Task description: Copy out the listing below, keeping every character as is.

Exercise data:

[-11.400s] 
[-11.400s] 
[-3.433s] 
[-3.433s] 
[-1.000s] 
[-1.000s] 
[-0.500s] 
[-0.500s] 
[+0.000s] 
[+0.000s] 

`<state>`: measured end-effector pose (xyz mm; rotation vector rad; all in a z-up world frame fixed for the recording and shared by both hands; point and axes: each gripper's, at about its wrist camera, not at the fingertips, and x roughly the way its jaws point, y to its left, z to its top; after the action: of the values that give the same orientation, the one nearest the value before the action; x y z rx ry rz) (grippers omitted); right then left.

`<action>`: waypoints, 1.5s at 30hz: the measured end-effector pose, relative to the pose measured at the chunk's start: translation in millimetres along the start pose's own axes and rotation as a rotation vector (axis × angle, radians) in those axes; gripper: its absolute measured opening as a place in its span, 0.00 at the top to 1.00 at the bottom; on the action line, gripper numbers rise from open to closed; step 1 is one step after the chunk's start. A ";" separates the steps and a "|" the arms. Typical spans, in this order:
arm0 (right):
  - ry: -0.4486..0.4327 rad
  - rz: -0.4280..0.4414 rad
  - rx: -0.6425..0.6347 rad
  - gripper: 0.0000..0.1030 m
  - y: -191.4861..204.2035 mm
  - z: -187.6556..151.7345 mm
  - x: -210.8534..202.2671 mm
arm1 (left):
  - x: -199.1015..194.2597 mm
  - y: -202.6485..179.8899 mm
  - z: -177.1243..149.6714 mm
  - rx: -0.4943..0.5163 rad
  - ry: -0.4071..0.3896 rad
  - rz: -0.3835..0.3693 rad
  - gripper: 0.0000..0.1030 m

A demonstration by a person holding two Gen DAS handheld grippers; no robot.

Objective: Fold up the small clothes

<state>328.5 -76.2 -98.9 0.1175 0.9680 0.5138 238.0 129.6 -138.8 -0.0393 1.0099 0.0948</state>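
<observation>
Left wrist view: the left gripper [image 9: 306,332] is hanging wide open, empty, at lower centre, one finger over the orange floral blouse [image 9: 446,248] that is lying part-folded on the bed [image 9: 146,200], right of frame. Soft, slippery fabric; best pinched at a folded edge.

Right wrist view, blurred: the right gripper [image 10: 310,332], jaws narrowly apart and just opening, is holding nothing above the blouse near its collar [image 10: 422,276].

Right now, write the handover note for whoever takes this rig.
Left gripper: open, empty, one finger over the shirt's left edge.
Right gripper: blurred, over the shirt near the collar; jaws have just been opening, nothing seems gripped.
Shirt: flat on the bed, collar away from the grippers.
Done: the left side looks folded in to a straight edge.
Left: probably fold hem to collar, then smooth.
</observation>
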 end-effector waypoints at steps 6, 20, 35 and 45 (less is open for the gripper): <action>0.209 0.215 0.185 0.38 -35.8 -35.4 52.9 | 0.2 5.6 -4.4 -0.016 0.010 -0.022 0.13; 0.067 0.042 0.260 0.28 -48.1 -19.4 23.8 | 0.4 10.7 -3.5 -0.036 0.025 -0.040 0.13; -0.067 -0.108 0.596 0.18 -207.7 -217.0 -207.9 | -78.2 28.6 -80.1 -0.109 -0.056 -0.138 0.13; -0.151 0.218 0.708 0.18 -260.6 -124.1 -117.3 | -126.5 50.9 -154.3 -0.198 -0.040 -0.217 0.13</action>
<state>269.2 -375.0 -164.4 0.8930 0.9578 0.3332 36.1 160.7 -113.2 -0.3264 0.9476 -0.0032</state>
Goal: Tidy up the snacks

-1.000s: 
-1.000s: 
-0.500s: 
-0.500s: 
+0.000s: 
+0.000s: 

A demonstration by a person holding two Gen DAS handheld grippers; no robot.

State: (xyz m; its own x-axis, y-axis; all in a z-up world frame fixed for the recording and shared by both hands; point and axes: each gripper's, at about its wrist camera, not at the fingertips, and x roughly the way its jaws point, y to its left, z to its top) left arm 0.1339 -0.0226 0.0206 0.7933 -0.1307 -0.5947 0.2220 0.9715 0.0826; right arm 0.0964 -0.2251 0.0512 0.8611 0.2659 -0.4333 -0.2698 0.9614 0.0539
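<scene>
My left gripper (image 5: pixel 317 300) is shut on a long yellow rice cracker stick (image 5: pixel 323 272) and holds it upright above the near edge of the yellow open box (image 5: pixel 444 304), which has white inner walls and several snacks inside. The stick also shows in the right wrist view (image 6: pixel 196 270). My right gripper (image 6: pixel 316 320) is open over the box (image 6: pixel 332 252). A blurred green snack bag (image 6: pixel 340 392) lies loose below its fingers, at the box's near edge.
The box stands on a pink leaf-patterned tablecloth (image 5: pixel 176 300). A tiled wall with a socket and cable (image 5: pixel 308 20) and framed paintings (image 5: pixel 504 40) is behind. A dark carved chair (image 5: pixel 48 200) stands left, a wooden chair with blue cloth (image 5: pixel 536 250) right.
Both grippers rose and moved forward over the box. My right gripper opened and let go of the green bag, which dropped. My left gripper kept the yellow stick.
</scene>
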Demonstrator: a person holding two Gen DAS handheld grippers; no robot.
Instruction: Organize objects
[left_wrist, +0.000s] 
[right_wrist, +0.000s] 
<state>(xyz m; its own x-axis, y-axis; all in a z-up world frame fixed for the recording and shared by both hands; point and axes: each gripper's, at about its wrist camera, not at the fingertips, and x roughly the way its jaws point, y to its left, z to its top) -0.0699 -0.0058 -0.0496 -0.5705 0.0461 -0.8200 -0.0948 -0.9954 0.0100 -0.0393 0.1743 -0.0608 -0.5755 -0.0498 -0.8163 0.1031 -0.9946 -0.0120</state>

Reply:
[-11.400s] 
[-11.400s] 
[-3.433s] 
[-3.433s] 
[-1.000s] 
[-1.000s] 
[-0.500s] 
[-0.500s] 
[+0.000s] 
[+0.000s] 

`<state>`: measured end-effector pose (xyz mm; rotation vector rad; all in a z-up world frame fixed for the recording and shared by both hands; point and axes: each gripper's, at about its wrist camera, not at the fingertips, and x roughly the way its jaws point, y to its left, z to its top; after the action: of the values that give the same orientation, the one nearest the value before the action; x y z rx ry rz) (grippers omitted); right then left.

`<action>`: waypoints, 1.5s at 30hz: the measured end-effector pose, relative to the pose measured at the chunk's start: translation in millimetres along the start pose's own axes and rotation as a rotation vector (axis × angle, radians) in those axes; gripper: its absolute measured opening as a place in its span, 0.00 at the top to 1.00 at the bottom; on the action line, gripper numbers rise from open to closed; step 1 is one step after the chunk's start. A ";" separates the steps and a "|" the arms. Typical spans, in this order:
arm0 (right):
  - ry: -0.4486..0.4327 rad
  - rz: -0.4280..0.4414 rad
  - rx: -0.6425..0.6347 rad
  - gripper: 0.0000..0.1030 m
  - y: -191.4861..204.2035 mm
  - z: -187.6556..151.7345 mm
  - x: -210.8534..202.2671 mm
arm1 (left):
  - x: -199.1015..194.2597 mm
  - y: -202.6485..179.8899 mm
  - z: -177.1243..149.6714 mm
  - rx: -0.4943..0.5163 rad
  - ry: -0.4071..0.3896 rad
  - rz: -0.3835..0.3693 rad
  - gripper: 0.0000..0.1030 m

A demonstration by a person holding two Gen DAS handheld grippers; no robot.

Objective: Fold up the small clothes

<state>328.5 -76.2 -98.9 0.1175 0.9680 0.5138 238.0 129.6 -138.8 -0.0393 1.0099 0.0948</state>
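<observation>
Left wrist view: the left gripper [image 9: 306,332] is hanging wide open, empty, at lower centre, one finger over the orange floral blouse [image 9: 446,248] that is lying part-folded on the bed [image 9: 146,200], right of frame. Soft, slippery fabric; best pinched at a folded edge.

Right wrist view, blurred: the right gripper [image 10: 310,332], jaws narrowly apart and just opening, is holding nothing above the blouse near its collar [image 10: 422,276].

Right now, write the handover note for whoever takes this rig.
Left gripper: open, empty, one finger over the shirt's left edge.
Right gripper: blurred, over the shirt near the collar; jaws have just been opening, nothing seems gripped.
Shirt: flat on the bed, collar away from the grippers.
Done: the left side looks folded in to a straight edge.
Left: probably fold hem to collar, then smooth.
</observation>
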 end-effector waypoints at steps 6, 20, 35 and 45 (less is open for the gripper): <action>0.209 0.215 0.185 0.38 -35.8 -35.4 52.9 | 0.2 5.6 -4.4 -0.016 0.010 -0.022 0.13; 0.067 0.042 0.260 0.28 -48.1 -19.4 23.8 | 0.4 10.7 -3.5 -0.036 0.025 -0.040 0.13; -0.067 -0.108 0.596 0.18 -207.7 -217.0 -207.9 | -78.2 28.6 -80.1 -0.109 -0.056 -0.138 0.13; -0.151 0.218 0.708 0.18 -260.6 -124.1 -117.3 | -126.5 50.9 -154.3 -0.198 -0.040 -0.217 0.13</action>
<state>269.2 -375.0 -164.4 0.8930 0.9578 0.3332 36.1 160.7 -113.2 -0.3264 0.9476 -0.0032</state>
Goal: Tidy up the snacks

-1.000s: 
-1.000s: 
-0.500s: 
-0.500s: 
+0.000s: 
+0.000s: 

A demonstration by a person holding two Gen DAS handheld grippers; no robot.

State: (xyz m; its own x-axis, y-axis; all in a z-up world frame fixed for the recording and shared by both hands; point and axes: each gripper's, at about its wrist camera, not at the fingertips, and x roughly the way its jaws point, y to its left, z to its top) left arm 0.1339 -0.0226 0.0206 0.7933 -0.1307 -0.5947 0.2220 0.9715 0.0826; right arm 0.0964 -0.2251 0.0512 0.8611 0.2659 -0.4333 -0.2698 0.9614 0.0539
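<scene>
My left gripper (image 5: pixel 317 300) is shut on a long yellow rice cracker stick (image 5: pixel 323 272) and holds it upright above the near edge of the yellow open box (image 5: pixel 444 304), which has white inner walls and several snacks inside. The stick also shows in the right wrist view (image 6: pixel 196 270). My right gripper (image 6: pixel 316 320) is open over the box (image 6: pixel 332 252). A blurred green snack bag (image 6: pixel 340 392) lies loose below its fingers, at the box's near edge.
The box stands on a pink leaf-patterned tablecloth (image 5: pixel 176 300). A tiled wall with a socket and cable (image 5: pixel 308 20) and framed paintings (image 5: pixel 504 40) is behind. A dark carved chair (image 5: pixel 48 200) stands left, a wooden chair with blue cloth (image 5: pixel 536 250) right.
Both grippers rose and moved forward over the box. My right gripper opened and let go of the green bag, which dropped. My left gripper kept the yellow stick.
</scene>
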Demonstrator: a person holding two Gen DAS handheld grippers; no robot.
Instruction: Organize objects
[left_wrist, +0.000s] 
[right_wrist, +0.000s] 
<state>(xyz m; its own x-axis, y-axis; all in a z-up world frame fixed for the recording and shared by both hands; point and axes: each gripper's, at about its wrist camera, not at the fingertips, and x roughly the way its jaws point, y to its left, z to its top) -0.0699 -0.0058 -0.0496 -0.5705 0.0461 -0.8200 -0.0948 -0.9954 0.0100 -0.0393 0.1743 -0.0608 -0.5755 -0.0498 -0.8163 0.1031 -0.9946 -0.0120</state>

No further output remains.